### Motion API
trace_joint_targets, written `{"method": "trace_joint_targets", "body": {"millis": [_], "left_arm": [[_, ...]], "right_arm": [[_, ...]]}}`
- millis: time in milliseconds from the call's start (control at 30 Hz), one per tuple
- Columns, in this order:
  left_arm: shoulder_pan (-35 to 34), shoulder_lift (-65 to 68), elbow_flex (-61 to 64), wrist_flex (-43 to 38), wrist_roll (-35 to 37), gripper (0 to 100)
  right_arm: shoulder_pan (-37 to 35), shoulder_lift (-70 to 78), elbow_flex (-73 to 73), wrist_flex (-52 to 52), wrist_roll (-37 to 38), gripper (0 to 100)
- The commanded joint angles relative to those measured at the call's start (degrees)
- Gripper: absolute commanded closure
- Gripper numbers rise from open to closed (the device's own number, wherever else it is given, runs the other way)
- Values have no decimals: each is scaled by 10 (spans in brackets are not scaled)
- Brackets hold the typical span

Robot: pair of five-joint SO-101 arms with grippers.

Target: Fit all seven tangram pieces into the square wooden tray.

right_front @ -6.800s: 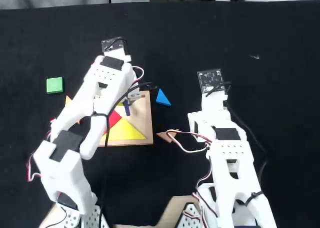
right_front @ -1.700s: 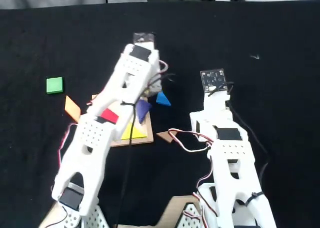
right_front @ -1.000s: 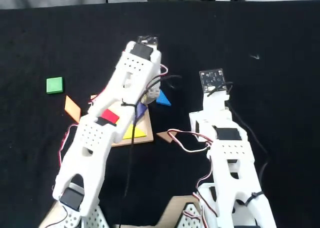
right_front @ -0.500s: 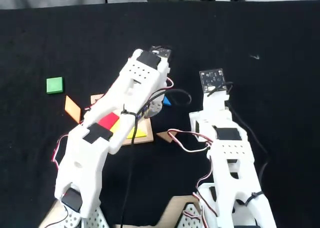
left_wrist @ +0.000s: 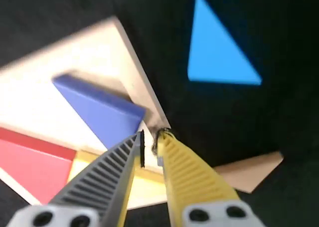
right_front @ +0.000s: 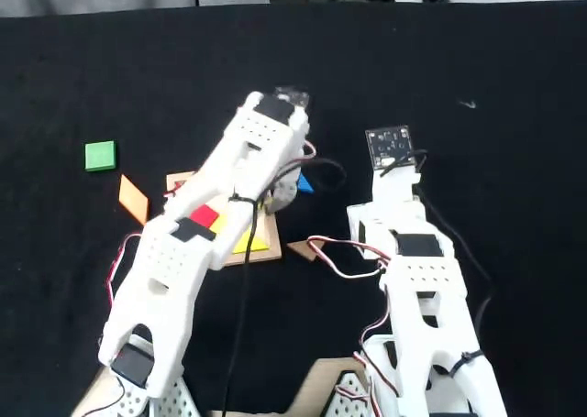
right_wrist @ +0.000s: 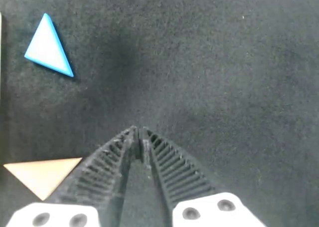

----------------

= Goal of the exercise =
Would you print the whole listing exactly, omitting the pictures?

= Written answer =
### Motion API
trace_joint_targets, written `{"method": "trace_joint_targets", "body": {"millis": [_], "left_arm": [[_, ...]], "right_arm": [[_, ...]]}}`
- millis: time in milliseconds from the call's start (control at 30 Hz), one per tuple
- Columns, in this order:
  left_arm: shoulder_pan (-35 to 34), shoulder_lift (-65 to 68), elbow_flex (-61 to 64), wrist_flex (-43 to 38), wrist_roll (-35 to 37), gripper (0 to 100)
  right_arm: shoulder_pan (-37 to 35), shoulder_lift (-70 to 78), elbow_flex (-73 to 73), wrist_flex (-52 to 52), wrist_roll (-37 to 38), gripper (0 to 100)
- The commanded joint angles relative to those measured at the call's start (degrees)
- Gripper: absolute commanded closure
- Gripper numbers rise from open to closed (the device's own number, wherever else it is given, runs the other way)
- Values have no decimals: each is scaled by 10 (spans in brackets are not scaled)
- Brackets hold the typical span

Robot: pair of five-joint SO-101 arms with grippers.

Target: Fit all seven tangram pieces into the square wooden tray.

right_front @ -6.800s: 
right_front @ -1.700s: 
right_front @ -1.000s: 
right_front @ -0.500s: 
left_wrist @ +0.000s: 
right_front @ +0.000s: 
right_wrist @ +0.000s: 

There is nothing further to the answer.